Olle Persson Posted July 8, 2014 Posted July 8, 2014 Since starting IFS-therapy 6 months ago I've gain insight to a ongoing conflict I've had for a long time but I don't seem to get anywhere to resolve the conflict. The conflict is between these two parts. Part 1. The protector 90-95% of the days I'm overtaken by a protective part that limits/shut down almost all emotions, some days are better than others but this is the general theme. This makes me feel tired and causes a lack of energy/motivation throughout the day, and I find little/no enjoyment out of most things. What I've come to understand is that the part believes it needs to do this because it is protecting myself from exiles threatening to arise and overwhelm the system and it feels that it isn't safe to open the system up. This is still true during therapy although I think it has gotten a little better there. Part 2. The trying part. The trying part is a manager who tries to manage my life, keep it organized and he takes the lead in the IFS-work. He's like a kid that has taken on the parental role and believes he's alone in leading the system. This part is in conflict with the protector part because he's trying to get the protector part to step aside. Since a manager isn't the Self and doesn't have the healing capacities of empathy, love, etc the protector won't let him get into contact with any of the hurt parts. The solution? The solution could be to get to know the trying part, to get him to understand that he doesn't need to lead the system, that he's not alone and doesn't have to take on that role. But this fails because I (the protector) can't find or feel any curiosity/appreciation towards him. So if I ask if the protector could step back to allow me to feel curiosity/appreciation/more self energy towards him, but its the trying part that does the asking. So naturally the protector won't step back. This is the never ending loop, and the trying part eventually just gives up and say "Fuck it, I have no idea what to do, What the fuck am I suppose to do". It's like the conflict occurs in the investigation room and I'm behind the semi transparent window observing and they believe no else is there. Is there anyone who has gone trough similar situation or have some tips on how to better resolve the situation?

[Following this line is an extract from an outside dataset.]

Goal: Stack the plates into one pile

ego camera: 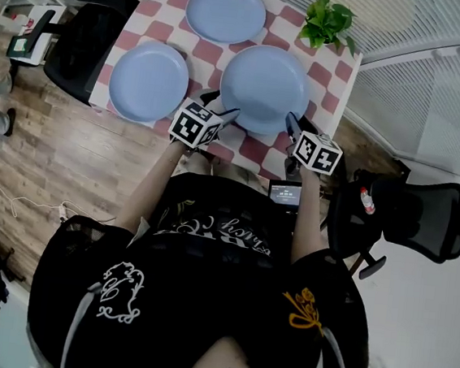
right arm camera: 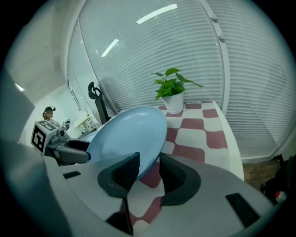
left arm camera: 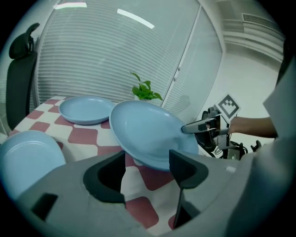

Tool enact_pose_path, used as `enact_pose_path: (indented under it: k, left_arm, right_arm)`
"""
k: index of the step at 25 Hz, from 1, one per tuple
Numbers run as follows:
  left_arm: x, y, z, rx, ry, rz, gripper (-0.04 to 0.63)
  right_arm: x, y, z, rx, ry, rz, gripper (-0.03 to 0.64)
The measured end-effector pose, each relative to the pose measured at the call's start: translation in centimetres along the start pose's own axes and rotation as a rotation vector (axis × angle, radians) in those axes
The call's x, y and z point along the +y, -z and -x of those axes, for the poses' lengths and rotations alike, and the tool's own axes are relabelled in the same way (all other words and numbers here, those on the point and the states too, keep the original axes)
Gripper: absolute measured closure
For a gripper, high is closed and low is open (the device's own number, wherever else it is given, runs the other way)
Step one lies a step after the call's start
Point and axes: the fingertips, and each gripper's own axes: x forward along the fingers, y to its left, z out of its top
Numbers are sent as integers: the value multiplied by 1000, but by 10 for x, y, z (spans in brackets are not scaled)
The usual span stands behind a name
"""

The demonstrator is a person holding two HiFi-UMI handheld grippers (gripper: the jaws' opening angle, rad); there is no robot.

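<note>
Three light blue plates lie apart on the red-and-white checked table (ego camera: 340,68). The nearest plate (ego camera: 265,85) (left arm camera: 143,129) (right arm camera: 125,139) is between my two grippers. My right gripper (ego camera: 289,124) (right arm camera: 149,162) straddles its right rim, jaws narrowed with the rim filling the gap between them. My left gripper (ego camera: 221,114) (left arm camera: 147,162) stands open at the plate's left near edge, with the rim just ahead of its wide jaws. A second plate (ego camera: 148,81) (left arm camera: 27,157) lies to the left and a third plate (ego camera: 226,11) (left arm camera: 85,110) at the far side.
A potted green plant (ego camera: 327,22) (right arm camera: 172,90) stands at the table's far right corner. A black office chair (ego camera: 85,49) is left of the table and another chair (ego camera: 406,214) is at my right. Blinds and glass walls lie beyond the table.
</note>
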Motion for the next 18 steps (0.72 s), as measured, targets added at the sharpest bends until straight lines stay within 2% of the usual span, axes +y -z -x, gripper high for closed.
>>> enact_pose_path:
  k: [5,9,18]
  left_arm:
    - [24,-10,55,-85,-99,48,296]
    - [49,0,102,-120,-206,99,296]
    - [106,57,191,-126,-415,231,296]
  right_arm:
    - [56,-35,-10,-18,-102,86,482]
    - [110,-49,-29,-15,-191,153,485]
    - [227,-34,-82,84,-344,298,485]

Yeravos Posted July 8, 2014 Posted July 8, 2014 But this fails because I (the protector) can't find or feel any curiosity/appreciation towards him. So if I ask if the protector could step back to allow me to feel curiosity/appreciation/more self energy towards him, but its the trying part that does the asking. So naturally the protector won't step back. Have you tried to ask the Trying part to step aside so you can get to know it better? Also, I would recommend the IFS book ''Resolving Inner Conflict'' by Jay Earley. It deals with parts locking you in conflict.
Olle Persson Posted July 8, 2014 Author Posted July 8, 2014 I'll try.. or do that when I get home. What usually happens is that the trying part is asking himself to step aside. I suspect though that I wont feel curious about him. I'll check out the book, thanks for the tip.

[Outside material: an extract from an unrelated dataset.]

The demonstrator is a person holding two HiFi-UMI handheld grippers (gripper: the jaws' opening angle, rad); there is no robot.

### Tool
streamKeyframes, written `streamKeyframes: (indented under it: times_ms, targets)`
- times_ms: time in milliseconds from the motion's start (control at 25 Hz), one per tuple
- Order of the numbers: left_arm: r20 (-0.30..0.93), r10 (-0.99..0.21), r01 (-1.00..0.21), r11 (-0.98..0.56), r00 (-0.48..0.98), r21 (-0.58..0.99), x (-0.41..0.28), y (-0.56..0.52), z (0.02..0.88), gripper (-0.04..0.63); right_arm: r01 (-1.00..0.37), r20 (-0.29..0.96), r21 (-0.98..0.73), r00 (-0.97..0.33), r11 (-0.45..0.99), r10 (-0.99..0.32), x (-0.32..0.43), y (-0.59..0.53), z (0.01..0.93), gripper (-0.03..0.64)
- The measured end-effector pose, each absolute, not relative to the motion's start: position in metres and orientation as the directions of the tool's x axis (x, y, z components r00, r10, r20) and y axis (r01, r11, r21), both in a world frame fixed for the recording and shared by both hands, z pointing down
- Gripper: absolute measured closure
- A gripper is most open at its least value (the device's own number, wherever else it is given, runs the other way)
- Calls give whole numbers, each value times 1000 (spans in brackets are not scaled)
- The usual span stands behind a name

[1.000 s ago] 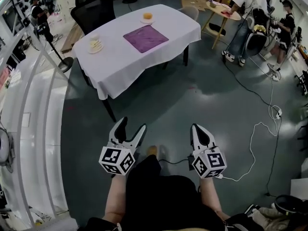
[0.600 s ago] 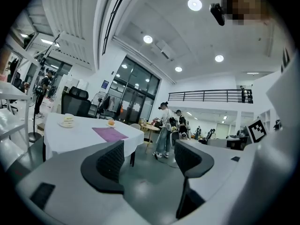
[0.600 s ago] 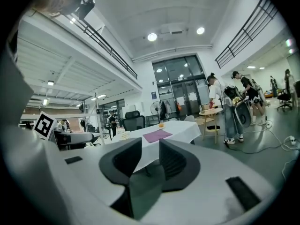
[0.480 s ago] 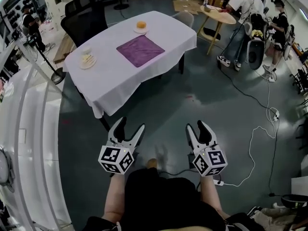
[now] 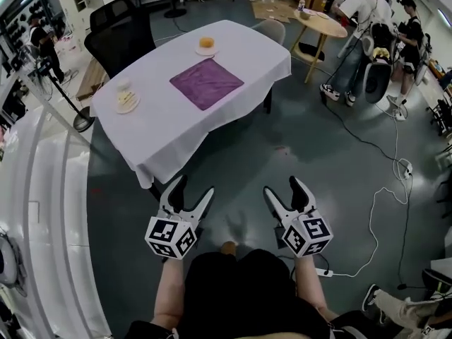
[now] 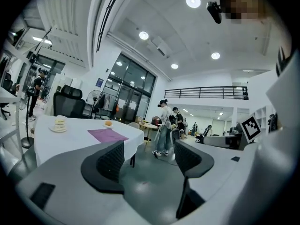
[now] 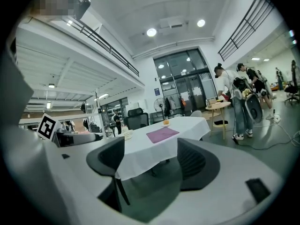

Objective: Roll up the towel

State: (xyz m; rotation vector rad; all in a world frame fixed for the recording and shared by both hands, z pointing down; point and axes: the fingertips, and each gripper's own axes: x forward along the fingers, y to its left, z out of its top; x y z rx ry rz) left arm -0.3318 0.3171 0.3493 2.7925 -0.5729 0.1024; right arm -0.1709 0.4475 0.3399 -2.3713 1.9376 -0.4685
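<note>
Towel: purple, laid flat and unrolled near the middle of the table, set at an angle to the table edges. It is not touched by either gripper and is well apart from both.

Table: covered with a white cloth that hangs down the sides. Two other items are seen on it:
- a small plate with an orange item, beyond the towel near the far edge
- a plate with pale food, toward the left end, apart from the towel

Around the table: a black office chair is parked at the far-left corner. A round wooden table is seen further right, with people standing by it. A white cable is trailed over the dark floor on the right.

Left gripper: released, with the jaws held apart. Nothing is gripped, and only floor is seen through the gap in the left gripper view.

Right gripper: released as well. The jaws have just been opening and nothing is between them. The draped cloth, far off, is framed in the gap in the right gripper view.

Both grippers are held low over the floor, side by side in front of the person, and pointed toward the table.
</note>
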Motion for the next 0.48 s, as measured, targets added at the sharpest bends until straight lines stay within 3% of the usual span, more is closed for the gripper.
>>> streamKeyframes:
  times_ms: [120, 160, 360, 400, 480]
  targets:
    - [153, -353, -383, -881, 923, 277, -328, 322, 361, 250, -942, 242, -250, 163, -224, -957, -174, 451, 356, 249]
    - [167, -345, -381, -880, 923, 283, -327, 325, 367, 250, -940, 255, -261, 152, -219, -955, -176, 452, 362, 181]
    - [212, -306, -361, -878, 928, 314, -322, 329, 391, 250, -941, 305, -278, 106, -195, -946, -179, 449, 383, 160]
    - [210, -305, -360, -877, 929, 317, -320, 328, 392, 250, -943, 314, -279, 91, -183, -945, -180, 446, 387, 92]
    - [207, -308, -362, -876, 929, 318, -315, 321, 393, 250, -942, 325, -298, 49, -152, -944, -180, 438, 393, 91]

TheMatrixHasMe Posted July 8, 2014 Posted July 8, 2014 "the protector won't let him get into contact with any of the hurt parts." I am not a mental health professional, or anything of that sort. So it is up to you to decide to proceed with exploring the question I am going to suggest below. I don't know you, nor do even remotely suggest that consider my question at all. It might best be explored with a mental health professional trained in this IFS approach. So here's the question you may want to consider, or not; Have you asked the Protector why they won't let the Trying part get in touch with the other parts? Also, have you asked the Protector and Trying parts for their names? 1
Olle Persson Posted July 8, 2014 Author Posted July 8, 2014 I'm seeing a trained therapist although he has taken vacation for a few weeks. The protector isn't very talkative, but its funny, I've never gotten the name of parts, I can ask but I won't get a response.